Après l’organisation apprenante, l’organisation aimante?
Mais est-ce que mon professeur de gestion avait raison quand il clamait qu’il ne faut pas aimer les entreprises?
D’une certaine manière, peut-être bien, après tout.
L’entreprise n’est qu’une maison. Il en existe une variété de modèles, mais que ce soit une maison rénovée, ancestrale, mobile ou préfabriquée, ce qui compte, c’est avant tout la famille qui habite dedans, les relations entre chacun d’entre nous.
Par contre, la maison conserve une grande importance. Il y en a sans réelle fondation, des habitations mal conçues où tout le monde se pile sur les pieds ou d’autres, où chacun est condamné à demeurer dans son coin et où la communication devient alors impossible.

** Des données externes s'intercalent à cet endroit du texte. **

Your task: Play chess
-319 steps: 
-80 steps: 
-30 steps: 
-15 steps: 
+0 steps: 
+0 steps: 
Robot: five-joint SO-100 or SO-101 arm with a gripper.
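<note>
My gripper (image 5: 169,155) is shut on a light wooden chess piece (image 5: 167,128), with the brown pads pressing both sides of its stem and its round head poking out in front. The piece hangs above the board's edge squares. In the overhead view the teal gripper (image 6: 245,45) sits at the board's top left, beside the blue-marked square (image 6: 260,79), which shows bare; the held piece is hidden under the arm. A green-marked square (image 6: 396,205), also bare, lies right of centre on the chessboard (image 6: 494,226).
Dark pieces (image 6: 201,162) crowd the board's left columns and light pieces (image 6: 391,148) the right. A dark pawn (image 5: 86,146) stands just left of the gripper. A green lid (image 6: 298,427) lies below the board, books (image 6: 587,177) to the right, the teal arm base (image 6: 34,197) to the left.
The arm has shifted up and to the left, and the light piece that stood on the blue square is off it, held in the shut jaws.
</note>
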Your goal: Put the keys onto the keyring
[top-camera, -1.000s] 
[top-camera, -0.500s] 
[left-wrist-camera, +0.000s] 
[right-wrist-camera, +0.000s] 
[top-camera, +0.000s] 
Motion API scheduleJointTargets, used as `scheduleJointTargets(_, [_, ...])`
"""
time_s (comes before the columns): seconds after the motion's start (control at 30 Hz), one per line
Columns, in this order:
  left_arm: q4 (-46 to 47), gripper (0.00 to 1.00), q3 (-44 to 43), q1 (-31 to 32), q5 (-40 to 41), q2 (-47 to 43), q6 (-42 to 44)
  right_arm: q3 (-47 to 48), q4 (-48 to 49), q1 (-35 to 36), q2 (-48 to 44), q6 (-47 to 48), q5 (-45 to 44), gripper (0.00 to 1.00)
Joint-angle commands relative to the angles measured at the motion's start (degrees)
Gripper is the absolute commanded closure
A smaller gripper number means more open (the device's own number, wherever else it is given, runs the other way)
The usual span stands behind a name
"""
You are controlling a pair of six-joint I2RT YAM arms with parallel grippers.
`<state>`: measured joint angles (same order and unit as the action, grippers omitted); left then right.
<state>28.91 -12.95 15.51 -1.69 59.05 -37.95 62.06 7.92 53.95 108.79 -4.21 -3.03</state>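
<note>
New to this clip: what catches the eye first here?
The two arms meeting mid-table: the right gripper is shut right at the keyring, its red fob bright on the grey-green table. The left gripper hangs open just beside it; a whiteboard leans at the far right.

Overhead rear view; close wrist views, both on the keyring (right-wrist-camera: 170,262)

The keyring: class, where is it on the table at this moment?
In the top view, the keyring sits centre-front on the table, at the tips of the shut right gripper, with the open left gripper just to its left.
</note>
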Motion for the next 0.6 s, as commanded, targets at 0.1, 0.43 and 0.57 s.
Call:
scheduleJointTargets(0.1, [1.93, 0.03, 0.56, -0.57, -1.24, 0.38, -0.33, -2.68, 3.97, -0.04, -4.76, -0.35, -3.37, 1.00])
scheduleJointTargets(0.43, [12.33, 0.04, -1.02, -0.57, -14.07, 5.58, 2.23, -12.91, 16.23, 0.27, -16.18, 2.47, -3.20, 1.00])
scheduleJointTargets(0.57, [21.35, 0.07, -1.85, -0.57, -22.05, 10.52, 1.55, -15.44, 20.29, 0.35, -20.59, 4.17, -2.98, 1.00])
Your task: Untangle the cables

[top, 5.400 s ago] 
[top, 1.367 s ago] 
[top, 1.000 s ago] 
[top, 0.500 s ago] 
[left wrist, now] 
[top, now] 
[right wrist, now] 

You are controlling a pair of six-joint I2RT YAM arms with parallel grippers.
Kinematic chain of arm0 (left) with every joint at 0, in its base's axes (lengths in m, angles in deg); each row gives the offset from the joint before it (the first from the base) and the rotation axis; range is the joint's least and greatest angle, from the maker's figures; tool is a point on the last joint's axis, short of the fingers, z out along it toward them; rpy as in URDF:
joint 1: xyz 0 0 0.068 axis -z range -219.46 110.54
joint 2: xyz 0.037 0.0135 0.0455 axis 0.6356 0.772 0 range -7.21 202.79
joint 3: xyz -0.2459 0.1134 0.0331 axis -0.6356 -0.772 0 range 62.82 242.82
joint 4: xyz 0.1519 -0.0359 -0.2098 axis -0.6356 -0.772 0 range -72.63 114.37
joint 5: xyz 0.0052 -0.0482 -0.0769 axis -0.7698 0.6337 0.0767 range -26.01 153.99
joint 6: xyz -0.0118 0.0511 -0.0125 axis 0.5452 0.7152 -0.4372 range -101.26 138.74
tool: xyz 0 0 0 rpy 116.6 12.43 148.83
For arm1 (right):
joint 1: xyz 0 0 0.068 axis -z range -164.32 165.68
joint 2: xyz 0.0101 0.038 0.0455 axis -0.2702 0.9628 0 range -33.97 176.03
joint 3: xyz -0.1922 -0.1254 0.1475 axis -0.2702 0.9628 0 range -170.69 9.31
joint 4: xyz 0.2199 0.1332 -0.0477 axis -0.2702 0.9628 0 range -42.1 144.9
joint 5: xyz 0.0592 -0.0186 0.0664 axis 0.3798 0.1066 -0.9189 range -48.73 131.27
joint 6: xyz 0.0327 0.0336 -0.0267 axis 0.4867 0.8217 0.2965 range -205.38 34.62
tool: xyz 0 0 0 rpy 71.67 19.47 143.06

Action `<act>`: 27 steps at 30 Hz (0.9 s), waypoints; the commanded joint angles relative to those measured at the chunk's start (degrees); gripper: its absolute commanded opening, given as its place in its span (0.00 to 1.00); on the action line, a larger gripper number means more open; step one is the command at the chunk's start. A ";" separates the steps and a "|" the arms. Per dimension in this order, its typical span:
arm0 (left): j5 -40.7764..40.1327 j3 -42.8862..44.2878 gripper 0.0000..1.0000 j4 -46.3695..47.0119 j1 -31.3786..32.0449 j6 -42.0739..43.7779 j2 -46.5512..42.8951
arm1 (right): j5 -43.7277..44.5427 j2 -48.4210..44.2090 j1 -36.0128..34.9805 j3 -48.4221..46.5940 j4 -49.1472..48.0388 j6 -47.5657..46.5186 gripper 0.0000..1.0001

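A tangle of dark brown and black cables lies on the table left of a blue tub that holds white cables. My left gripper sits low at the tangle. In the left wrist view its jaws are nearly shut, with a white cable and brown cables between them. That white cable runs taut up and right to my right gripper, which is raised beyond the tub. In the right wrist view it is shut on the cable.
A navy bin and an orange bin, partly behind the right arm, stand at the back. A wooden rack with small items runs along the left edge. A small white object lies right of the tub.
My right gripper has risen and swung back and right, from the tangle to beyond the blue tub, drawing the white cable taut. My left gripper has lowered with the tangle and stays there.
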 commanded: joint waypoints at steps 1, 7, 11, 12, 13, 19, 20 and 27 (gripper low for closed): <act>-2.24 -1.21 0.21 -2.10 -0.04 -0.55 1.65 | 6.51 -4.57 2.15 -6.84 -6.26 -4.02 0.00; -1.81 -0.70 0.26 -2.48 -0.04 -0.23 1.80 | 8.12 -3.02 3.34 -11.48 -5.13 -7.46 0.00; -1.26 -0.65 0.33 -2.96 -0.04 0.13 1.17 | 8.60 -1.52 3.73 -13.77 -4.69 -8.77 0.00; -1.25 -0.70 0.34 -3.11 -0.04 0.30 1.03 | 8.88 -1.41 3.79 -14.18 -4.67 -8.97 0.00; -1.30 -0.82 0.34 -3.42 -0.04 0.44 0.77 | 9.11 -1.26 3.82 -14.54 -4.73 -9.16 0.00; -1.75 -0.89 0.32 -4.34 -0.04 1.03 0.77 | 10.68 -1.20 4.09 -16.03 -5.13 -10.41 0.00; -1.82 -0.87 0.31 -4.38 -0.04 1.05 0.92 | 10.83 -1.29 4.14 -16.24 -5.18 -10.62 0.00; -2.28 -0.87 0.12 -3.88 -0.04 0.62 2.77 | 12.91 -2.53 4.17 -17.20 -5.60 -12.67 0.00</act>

De plus, il y a des maisons qui auraient avantage à demeurer toutes petites pour garder sa famille bien unie à l’intérieur et éviter qu’à travers les années, l’amour qui y règne se disperse.
Comme l’affirmait mon professeur, le but d’une entreprise est de croître et de faire un maximum de profit. Si on la laisse faire, la maison par elle-même va chercher par tous les moyens d’étendre son territoire en se créant des annexes, s’ajouter des étages, se faire creuser un sous-sol.
Mais le but d’une famille, des gens qui vivent au sein de l’entreprise, c’est prendre soin précieusement de cet amour. L’amour de soi, l’amour des autres, l’amour du travail, l’amour de la vie.
Dans un couple, il est rare qu’on entende dire : chérie, on a une pièce en trop dans notre logement, il y a comme un vide, il faudrait bien qu’on se fasse un enfant de plus pour éviter que ça est l’air trop fou.
Dans un monde idéal, ça devrait être à la famille de déterminer la taille de sa maison et jamais l’inverse.
L’entreprise amoureuse, je sais bien que ça ne peut pas être implanté n’importe où, n’importe comment. Parfois, c’est la taille de l’organisation qui est problématique, d’autres fois la culture ou le modèle de gestion privilégié.
Mais ça n’empêche pas que de temps en temps, dans certains milieux, cela puisse être possible et pour tous ceux qui en ont encore envie, de pouvoir toujours y croire.